Despite these changes, the system nevertheless remains a mixed model: there’s still a lot of fee-for-service activity alongside the move to a value-based model. “It’s the proverbial ‘having a foot in two canoes,’” Prince stresses. This means that pharma and device companies need a value proposition that works in both domains.
Going forward Prince sees opportunities for companies in the post-acute phase of care. “I recommend companies expand their contacts outside of the acute care hospital and physician office and include the entire healthcare continuum. We’re expecting more models around post-acute episodes from CMS,” she concludes.
Spotlight on specialty
2015 saw 28 FDA approvals and this trend looks to accelerate through 2016, according to Gary Rice. We’ll see approvals around hepatitis C, oral oncolytics, immunology – rheumatoid arthritis, psoriasis and Crohn’s – and, multiple sclerosis.

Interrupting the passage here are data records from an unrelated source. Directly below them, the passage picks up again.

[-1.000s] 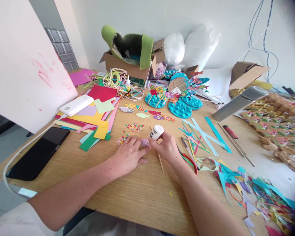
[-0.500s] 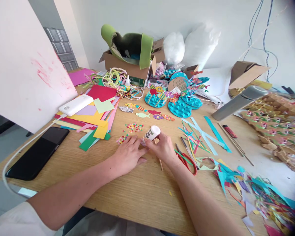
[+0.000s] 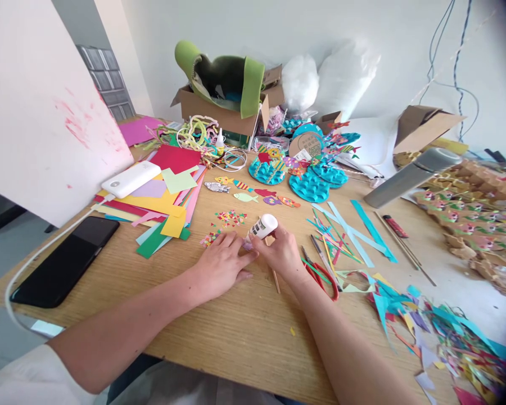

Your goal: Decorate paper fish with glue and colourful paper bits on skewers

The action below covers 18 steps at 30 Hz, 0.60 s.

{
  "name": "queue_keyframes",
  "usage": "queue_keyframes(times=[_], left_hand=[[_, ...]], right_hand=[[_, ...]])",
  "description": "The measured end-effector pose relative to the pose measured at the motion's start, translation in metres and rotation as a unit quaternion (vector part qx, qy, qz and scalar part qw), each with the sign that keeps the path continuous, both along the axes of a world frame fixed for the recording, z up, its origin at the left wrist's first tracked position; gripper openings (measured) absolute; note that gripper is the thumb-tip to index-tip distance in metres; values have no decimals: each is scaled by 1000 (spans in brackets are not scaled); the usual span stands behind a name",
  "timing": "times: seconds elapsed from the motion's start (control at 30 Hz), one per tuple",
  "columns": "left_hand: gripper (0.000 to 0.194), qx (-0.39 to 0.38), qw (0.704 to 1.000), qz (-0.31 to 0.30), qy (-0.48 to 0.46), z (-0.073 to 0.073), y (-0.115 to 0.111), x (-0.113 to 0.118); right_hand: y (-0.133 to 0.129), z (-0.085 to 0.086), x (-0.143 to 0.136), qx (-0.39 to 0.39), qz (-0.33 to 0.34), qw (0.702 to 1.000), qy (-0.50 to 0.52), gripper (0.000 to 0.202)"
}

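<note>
My right hand grips a white glue bottle, tilted with its base up to the right and its nozzle end down by my left fingers. My left hand lies flat on the table, fingers stretched out, fingertips beside a small lavender paper piece that is mostly hidden. Small coloured paper bits lie just beyond my left fingers. A thin wooden stick lies under my right hand. Red-handled scissors rest right of my right wrist. Several decorated paper fish lie farther back.
Coloured paper sheets, a white power bank and a black phone occupy the left. Blue egg-tray discs stand behind. Paper strips, a grey flask and paper scraps are on the right.
The glue bottle has shifted very slightly to the right and up in the picture, with my right hand around it. My left hand stays almost where it was.
</note>
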<state>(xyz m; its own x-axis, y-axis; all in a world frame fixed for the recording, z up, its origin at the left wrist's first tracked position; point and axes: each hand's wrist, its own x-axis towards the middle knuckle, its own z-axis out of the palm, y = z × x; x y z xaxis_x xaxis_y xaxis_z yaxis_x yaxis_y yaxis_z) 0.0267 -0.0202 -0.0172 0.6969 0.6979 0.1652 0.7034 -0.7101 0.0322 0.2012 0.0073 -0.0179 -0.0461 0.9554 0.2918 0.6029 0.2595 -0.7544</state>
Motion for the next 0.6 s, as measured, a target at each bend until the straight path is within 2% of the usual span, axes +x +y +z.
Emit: queue_keyframes(times=[0.13, 0.33, 0.43, 0.5, 0.6], left_hand=[[44, -2, 1000, -2, -10, -1, 0, 0], [45, -4, 1000, 3, -4, 0, 0, 0], [45, -5, 1000, 1, -6, 0, 0, 0], [46, -11, 1000, -2, -11, 0, 0, 0], [46, -19, 1000, -4, -19, -1, 1, -1]], right_hand=[[3, 0, 1, 11, -24, 1000, 4, 18], [4, -6, 1, 9, -11, 1000, 14, 19], [3, -4, 1, 12, -14, 1000, 21, 18], [3, 3, 6, 43, -35, 998, 34, 19], [8, 17, 21, 129, -79, 988, 36, 21]])
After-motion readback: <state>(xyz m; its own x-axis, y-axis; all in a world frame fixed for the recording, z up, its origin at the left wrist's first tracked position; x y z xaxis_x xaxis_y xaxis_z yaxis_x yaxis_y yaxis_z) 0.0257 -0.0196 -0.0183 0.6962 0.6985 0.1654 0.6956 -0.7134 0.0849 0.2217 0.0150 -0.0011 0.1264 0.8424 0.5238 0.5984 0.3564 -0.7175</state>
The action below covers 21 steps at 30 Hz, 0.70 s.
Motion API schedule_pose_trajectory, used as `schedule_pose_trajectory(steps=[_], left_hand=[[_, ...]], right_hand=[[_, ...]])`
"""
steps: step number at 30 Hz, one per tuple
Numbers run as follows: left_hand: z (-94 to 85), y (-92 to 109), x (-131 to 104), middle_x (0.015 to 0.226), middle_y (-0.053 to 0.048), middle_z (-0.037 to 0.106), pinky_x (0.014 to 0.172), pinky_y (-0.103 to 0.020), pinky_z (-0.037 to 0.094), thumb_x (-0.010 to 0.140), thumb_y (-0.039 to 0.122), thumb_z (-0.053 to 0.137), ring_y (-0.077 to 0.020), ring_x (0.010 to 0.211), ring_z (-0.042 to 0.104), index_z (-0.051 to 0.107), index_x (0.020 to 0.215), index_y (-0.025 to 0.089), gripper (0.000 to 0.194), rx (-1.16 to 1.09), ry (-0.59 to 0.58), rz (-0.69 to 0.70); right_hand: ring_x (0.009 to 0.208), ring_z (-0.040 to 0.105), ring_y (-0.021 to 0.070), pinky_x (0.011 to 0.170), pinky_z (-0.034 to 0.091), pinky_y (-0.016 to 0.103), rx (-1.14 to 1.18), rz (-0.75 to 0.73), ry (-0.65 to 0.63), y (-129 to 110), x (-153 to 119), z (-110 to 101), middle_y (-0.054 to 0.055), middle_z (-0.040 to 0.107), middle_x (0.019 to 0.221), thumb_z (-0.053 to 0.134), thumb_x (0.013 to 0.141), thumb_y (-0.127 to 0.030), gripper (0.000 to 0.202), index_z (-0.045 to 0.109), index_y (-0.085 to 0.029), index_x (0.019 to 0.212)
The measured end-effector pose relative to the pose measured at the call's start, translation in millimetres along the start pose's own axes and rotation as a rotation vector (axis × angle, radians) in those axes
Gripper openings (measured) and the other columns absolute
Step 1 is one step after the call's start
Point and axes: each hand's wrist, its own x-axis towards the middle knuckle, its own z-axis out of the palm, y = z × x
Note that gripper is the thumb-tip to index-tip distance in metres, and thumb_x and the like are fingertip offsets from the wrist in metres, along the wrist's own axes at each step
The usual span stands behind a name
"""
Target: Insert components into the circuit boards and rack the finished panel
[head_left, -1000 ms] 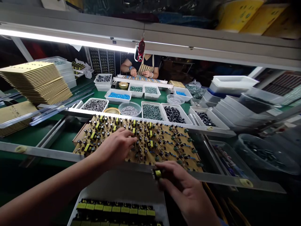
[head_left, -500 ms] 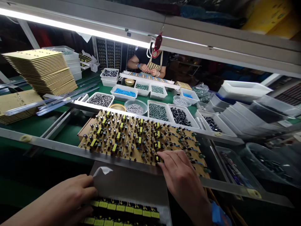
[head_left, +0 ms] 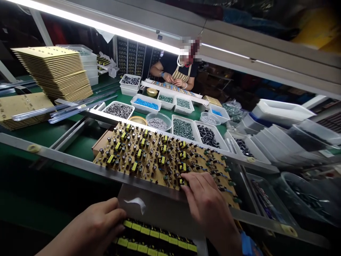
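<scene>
Circuit boards span mid-frame above rows of parts, handily near, I judge, for my narrowed left hand, contents unclear, and right hand, pinching a yellow-topped component at the boards' near edge, probably steadying it.

left hand: fingertips overlap the near-left end of the component rows; whether they grip a part cannot be determined. component rows: lowest portion cut off by the bottom edge; label print too small to read. right hand: fingers partly conceal a yellow-topped component and the circuit boards beneath. blue wrist item: truncated below. person opposite: head obscured by the lamp beam and a pixelated patch, which also masks the red hanging object. upper right: yellow containers, blurred and cropped. far right: clear tub, contents indistinct. left: lower board stack, cropped.
</scene>
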Motion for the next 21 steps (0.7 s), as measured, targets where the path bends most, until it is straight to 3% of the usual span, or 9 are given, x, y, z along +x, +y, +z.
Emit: schedule_pose_trajectory(steps=[7, 11, 14, 18, 21], left_hand=[[-2.5, 0, 6, 0.089, -0.001, 0.065, 0.071, -0.018, 0.048, 0.091, 0.024, 0.055, -0.0142, 0.08, 0.065, 0.071, 0.096, 0.026, 0.016, -0.111, -0.165, -0.144], [-15.9, -5, -2, 0.089, -0.001, 0.07, 0.076, -0.023, 0.051, 0.089, 0.045, 0.062, -0.0192, 0.086, 0.068, 0.074, 0.096, 0.027, 0.023, -0.433, -0.039, -0.366], [-26.6, -6, -5, 0.103, -0.002, 0.073, 0.083, -0.026, 0.055, 0.083, 0.05, 0.069, -0.0238, 0.098, 0.068, 0.075, 0.096, 0.028, 0.026, -0.714, 0.01, -0.482], [-30.8, 2, 0, 0.112, -0.003, 0.072, 0.091, -0.027, 0.056, 0.085, 0.038, 0.073, -0.0246, 0.109, 0.067, 0.077, 0.092, 0.027, 0.013, -0.738, 0.003, -0.358], [-25.1, 15, 12, 0.115, -0.002, 0.073, 0.093, -0.027, 0.057, 0.088, 0.031, 0.07, -0.0224, 0.11, 0.069, 0.071, 0.108, 0.03, 0.021, -0.645, 0.064, -0.252]], right_hand=[[0.097, 0.057, 0.0262, 0.087, 0.054, 0.045, 0.069, -0.115, -0.002, 8, -1, -2, 0.012, 0.065, 0.101, 0.051, 0.094, -0.005, 0.023, 0.057, -0.011, 0.115], [0.095, 0.057, 0.0268, 0.086, 0.054, 0.046, 0.002, -0.115, 0.076, 6, -5, 4, 0.014, 0.066, 0.101, 0.054, 0.092, -0.004, 0.027, 0.059, -0.007, 0.118], [0.095, 0.057, 0.0258, 0.086, 0.054, 0.043, 0.055, -0.065, 0.052, 5, -6, 4, 0.012, 0.067, 0.101, 0.054, 0.093, -0.006, 0.027, 0.061, -0.009, 0.119], [0.104, 0.058, 0.0249, 0.091, 0.051, 0.04, 0.153, 0.032, 0.049, -2, -12, -11, 0.01, 0.064, 0.11, 0.054, 0.095, -0.011, 0.035, 0.057, -0.017, 0.129], [0.089, 0.063, 0.0186, 0.079, 0.053, 0.029, 0.316, 0.166, -0.003, -10, -29, -30, 0.005, 0.064, 0.098, 0.054, 0.097, -0.018, 0.014, 0.06, -0.021, 0.109]])
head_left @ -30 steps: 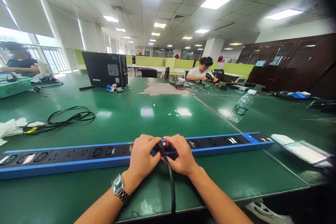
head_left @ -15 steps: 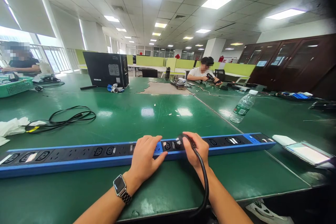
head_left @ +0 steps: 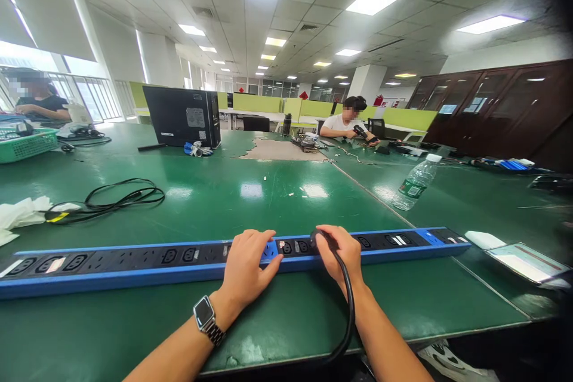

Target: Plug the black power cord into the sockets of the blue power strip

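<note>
A long blue power strip (head_left: 134, 275) with black sockets of several shapes lies across the front of the green table. My left hand (head_left: 248, 265), with a watch on the wrist, grips it near the middle, fingers over the top and thumb along the near side. Just to the right, my right hand (head_left: 342, 253) is closed around a black plug (head_left: 317, 239) at the strip's sockets. Its thick cord (head_left: 350, 310) loops down past the table's near edge. My fingers hide the plug's front, so I cannot tell whether it sits in a socket.
A phone-like screen (head_left: 528, 259) lies by the strip's right end. Farther back stand a water bottle (head_left: 414, 185) and a black computer case (head_left: 179, 116). At left are a coiled black cable (head_left: 120, 197), white tissue (head_left: 22, 215) and a green basket (head_left: 29, 146). Two people sit at the table.
My right hand has shifted slightly right along the strip with the plug, uncovering a socket to its left. My left hand stays in place.
</note>
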`<state>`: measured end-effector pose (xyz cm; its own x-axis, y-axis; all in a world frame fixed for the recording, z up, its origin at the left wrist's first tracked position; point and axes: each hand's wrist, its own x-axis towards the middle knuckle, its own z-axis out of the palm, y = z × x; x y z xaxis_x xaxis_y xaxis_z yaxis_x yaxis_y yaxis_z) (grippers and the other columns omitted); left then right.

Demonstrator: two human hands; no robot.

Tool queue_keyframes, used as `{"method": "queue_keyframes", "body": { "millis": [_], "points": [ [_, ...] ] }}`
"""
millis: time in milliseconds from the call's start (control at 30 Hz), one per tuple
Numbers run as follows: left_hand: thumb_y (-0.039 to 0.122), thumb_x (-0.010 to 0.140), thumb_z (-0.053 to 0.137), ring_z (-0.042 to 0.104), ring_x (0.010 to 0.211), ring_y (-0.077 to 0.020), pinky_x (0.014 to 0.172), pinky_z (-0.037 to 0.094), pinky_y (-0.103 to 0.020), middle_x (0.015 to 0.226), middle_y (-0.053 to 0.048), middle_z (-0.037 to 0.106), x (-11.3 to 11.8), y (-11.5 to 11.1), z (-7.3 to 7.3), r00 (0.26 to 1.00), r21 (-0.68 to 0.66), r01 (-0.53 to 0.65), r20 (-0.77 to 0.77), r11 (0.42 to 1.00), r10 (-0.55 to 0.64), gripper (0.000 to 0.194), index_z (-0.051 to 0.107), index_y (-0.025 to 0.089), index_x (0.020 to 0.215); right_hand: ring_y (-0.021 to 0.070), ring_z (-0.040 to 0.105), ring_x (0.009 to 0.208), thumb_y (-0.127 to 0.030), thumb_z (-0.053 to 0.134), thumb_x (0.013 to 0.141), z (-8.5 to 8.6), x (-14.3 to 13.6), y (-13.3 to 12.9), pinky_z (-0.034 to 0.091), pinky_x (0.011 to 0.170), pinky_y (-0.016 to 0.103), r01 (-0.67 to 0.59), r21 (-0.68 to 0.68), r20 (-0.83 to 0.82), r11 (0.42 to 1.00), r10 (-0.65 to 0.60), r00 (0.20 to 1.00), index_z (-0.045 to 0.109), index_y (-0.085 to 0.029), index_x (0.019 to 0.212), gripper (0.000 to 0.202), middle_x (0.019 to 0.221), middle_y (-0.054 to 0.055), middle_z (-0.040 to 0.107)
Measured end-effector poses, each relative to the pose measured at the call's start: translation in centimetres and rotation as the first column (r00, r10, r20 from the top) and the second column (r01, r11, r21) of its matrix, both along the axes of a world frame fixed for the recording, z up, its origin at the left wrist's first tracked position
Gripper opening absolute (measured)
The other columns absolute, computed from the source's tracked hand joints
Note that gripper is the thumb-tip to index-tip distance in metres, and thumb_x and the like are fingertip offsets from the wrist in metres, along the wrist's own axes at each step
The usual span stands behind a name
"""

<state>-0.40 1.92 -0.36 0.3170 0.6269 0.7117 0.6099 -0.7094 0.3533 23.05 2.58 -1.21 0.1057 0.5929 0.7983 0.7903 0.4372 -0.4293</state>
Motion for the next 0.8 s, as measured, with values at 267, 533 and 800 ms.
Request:
{"method": "queue_keyframes", "body": {
  "millis": [267, 533, 800],
  "points": [
    [0.028, 0.087, 0.059, 0.060, 0.094, -0.0235, 0.084, 0.046, -0.040, 0.097, -0.007, 0.070, -0.1, 0.0, 0.0, 1.000, -0.018, -0.005, -0.004, 1.000, 0.005, 0.028, 0.059, 0.020, 0.114, 0.0203, 0.064, 0.071, -0.031, 0.055, 0.082, -0.7, 1.5, 0.4, 0.050, 0.068, 0.034, 0.031, -0.088, -0.002, 0.996, -0.032, 0.999, 0.070, -0.023, 0.085, 0.017, 0.076, 0.003, 0.071],
    [0.027, 0.088, 0.058, 0.058, 0.094, -0.0241, 0.084, 0.046, -0.040, 0.097, -0.007, 0.069, -0.1, -0.1, 0.0, 1.000, -0.014, -0.002, -0.020, 1.000, 0.002, 0.025, 0.059, 0.019, 0.112, 0.0201, 0.062, 0.072, -0.031, 0.053, 0.084, -0.4, 1.0, -0.4, 0.047, 0.070, 0.035, -0.009, -0.083, 0.141, 0.997, 0.020, 0.990, 0.067, -0.022, 0.087, 0.017, 0.079, 0.003, 0.070],
    [0.025, 0.087, 0.058, 0.058, 0.093, -0.0241, 0.081, 0.045, -0.039, 0.095, -0.006, 0.069, 0.0, 0.0, 0.0, 0.998, -0.006, -0.006, -0.056, 1.000, 0.005, 0.025, 0.058, 0.019, 0.112, 0.0190, 0.064, 0.070, -0.028, 0.053, 0.086, -0.5, 0.7, -0.7, 0.047, 0.068, 0.034, 0.024, 0.075, 0.116, 0.997, -0.033, 0.993, 0.066, -0.020, 0.088, 0.015, 0.077, 0.004, 0.070]
  ]
}}
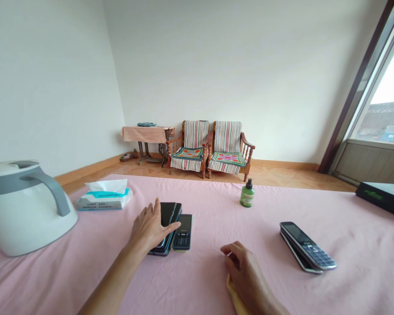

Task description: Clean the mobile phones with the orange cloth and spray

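Observation:
On the pink cloth, my left hand rests over a stack of dark smartphones, fingers spread and thumb reaching toward a small keypad phone beside the stack. My right hand is at the lower centre with its fingers curled. A yellow cloth shows under it, partly hidden by the palm, and seems to be gripped. To the right, a silver-edged keypad phone lies on top of another phone. A green bottle with a black cap stands upright behind my right hand.
A white and grey jug stands at the left, near a tissue pack. A black box sits at the right edge of the pink cloth. Two wooden chairs and a covered side table are against the back wall.

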A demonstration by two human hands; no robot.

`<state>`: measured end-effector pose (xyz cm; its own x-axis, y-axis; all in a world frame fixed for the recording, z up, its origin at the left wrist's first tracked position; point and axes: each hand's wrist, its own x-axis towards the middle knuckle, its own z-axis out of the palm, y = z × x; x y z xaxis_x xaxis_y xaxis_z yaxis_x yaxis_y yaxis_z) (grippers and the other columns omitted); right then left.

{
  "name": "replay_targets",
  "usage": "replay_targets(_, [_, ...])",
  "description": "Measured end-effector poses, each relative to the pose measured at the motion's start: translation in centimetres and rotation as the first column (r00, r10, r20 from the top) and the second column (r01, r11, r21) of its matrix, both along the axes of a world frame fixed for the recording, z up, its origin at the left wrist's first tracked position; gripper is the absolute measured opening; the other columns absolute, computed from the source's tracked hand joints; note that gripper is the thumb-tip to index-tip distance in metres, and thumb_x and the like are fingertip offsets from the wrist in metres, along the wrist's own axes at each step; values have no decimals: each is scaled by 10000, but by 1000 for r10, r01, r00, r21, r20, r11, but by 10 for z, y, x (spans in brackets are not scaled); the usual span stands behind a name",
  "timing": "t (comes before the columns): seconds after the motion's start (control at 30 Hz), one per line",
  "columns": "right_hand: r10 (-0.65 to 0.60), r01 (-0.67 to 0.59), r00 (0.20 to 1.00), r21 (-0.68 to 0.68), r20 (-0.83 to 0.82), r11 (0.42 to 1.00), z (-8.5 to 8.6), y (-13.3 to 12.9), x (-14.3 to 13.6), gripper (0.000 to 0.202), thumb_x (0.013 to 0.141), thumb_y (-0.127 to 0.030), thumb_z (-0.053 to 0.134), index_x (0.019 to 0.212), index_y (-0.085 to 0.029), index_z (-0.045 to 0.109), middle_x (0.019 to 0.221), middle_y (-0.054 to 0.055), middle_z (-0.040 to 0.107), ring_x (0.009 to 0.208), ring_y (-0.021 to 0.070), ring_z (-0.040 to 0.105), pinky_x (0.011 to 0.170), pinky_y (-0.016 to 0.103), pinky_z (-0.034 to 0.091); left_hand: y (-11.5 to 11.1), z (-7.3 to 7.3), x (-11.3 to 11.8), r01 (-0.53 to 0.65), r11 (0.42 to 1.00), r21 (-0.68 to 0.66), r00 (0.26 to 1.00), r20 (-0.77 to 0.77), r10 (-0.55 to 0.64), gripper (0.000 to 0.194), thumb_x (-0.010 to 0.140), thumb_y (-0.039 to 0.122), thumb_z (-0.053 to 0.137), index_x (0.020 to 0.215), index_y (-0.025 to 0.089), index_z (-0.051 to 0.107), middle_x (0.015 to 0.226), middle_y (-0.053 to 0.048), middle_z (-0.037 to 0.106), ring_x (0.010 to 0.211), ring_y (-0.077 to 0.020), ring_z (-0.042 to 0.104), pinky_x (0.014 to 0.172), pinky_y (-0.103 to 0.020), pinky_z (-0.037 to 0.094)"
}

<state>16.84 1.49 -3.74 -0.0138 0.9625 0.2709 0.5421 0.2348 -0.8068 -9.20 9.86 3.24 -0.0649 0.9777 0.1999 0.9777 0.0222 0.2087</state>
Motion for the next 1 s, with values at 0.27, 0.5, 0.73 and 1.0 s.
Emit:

Other innovations include a new emphasis on orphan drugs to address less well-known conditions such as Duchenne muscular dystrophy, and there will likely be an emphasis in progression on the way a drug is administered, from IV to a sub-cutaneous to an oral medication.
The spotlight is firmly on speciality pharma: by 2018, 50% of all drug costs are going to be speciality costs and these will be incurred by just 3-5% of total patients.
In this context, Rice anticipates continuous pressure for payers to try to look at more and more value. Specialty pharmacies can support value-based initiatives by providing programs that engage, educate and help patients be adherent and persistent on their medications. Therapy effectiveness then demonstrates efficacy shown on the medication’s pivotal trials.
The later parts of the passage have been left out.